With great regret, but in light of the risks and restrictions, I decided not to pursue a pregnancy. Some people might have made a different choice, but for me, this one seemed best. And the lack of abortion access was the number one reason. Had I had confidence that I could access one if I really needed it, I would have gone ahead.

I don’t write this asking for pity. As I said, my story is far from the most important or tragic one about abortion. I am basically content with my life, with being an aunt and step-parent rather than being a mother, and with turning the energy I might have given to my own children to other things. I love my partner and he loves me. We are a family.

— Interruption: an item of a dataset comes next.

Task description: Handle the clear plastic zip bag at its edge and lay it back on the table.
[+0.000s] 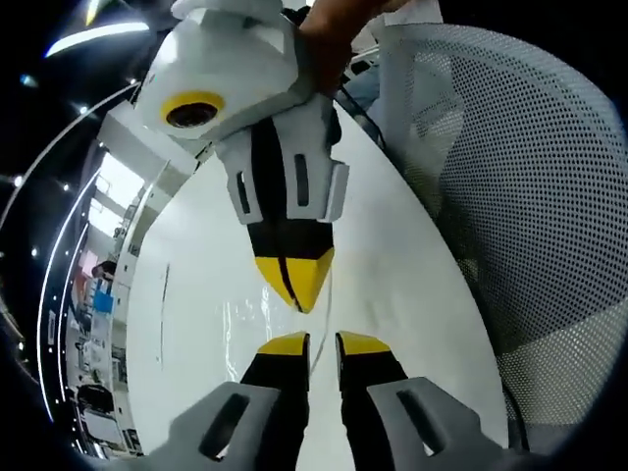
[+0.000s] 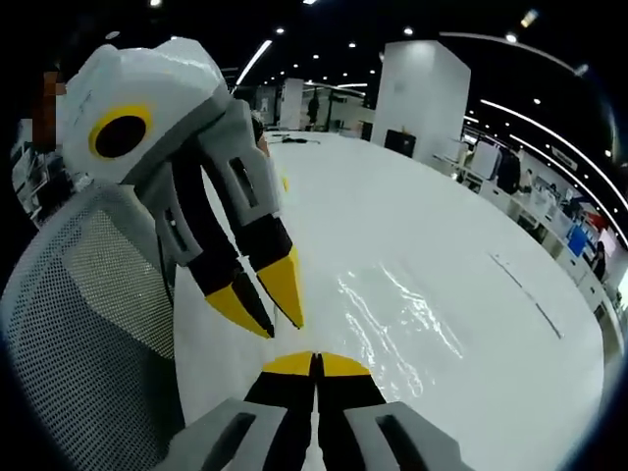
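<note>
On a white table, a clear plastic zip bag lies flat, glinting under ceiling lights. The right gripper rises from below, yellow-tipped jaws pressed together at the bag's near edge. The left gripper reaches in beside a mesh chair, its jaws slightly parted.

No writing, label, brand or number can be read anywhere in either view. The far shelves and desks in the room carry coloured items, but they are too small and blurred to make out.
</note>
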The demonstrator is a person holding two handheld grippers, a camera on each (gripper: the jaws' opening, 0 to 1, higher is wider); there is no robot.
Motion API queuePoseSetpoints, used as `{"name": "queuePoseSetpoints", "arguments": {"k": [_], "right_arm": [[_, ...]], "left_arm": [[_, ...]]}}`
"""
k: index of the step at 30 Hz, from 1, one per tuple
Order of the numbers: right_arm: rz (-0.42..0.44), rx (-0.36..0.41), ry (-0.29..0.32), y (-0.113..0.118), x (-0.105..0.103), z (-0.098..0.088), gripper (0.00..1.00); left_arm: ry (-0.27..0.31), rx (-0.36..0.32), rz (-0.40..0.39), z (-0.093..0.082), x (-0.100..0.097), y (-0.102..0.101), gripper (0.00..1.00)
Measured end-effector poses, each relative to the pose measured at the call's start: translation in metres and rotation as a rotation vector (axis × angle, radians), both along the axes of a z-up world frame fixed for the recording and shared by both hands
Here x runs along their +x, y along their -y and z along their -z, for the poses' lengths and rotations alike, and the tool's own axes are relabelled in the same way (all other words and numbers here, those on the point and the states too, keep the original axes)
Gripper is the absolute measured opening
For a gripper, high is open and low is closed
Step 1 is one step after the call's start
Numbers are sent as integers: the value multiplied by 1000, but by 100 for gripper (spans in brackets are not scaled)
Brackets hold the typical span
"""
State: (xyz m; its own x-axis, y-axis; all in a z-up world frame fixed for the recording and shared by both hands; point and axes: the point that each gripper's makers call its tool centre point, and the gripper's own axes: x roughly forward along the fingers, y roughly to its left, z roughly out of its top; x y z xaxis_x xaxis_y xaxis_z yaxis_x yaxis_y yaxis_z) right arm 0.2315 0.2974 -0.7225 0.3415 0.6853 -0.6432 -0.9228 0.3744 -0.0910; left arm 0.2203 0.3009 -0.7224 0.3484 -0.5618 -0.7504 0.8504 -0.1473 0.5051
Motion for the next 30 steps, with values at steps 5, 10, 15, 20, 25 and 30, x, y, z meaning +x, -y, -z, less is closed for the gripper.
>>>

There are many reasons for pregnant people to need an abortion. Abortion’s availability—or lack thereof— can also play a role in the decision to even try for children. Ceding even an inch of ground in this discussion is actively harmful. So-called moderates and even progressives have too often ceded that sure, abortion is icky and tragic and nobody should have to pay for someone else's abortion! Thus the ridiculous insurance situation. They have too often ceded allegedly “reasonable” abortion restrictions, particularly on later term abortions, which are really anything but. Thus the additional and unnecessary risks for what are already high risk pregnancies. They have acted as if abortion is something shameful, to be whispered about or not mentioned at all, and coddled religious sensibilities that risk human rights. Thus the denial of what should be routine healthcare to people with doomed pregnancies.

Instead of whispering, it needs, desperately, to be shouted: ABORTION. IS. HEALTHCARE.

No, Debbie Wasserman Shultz, I am pretty far from “complacent” about abortion. I have never, ever been complacent about abortion, not in all the years that “moderate” members of Democratic party were busy ceding my ability to end a pregnancy. Turns out, they were also ceding my possibility of beginning one. My life has been altered because of somebody's complacency--but it sure isn't mine.

[This post has been slightly edited to clarify medical information. My thanks to Flyby in comments.]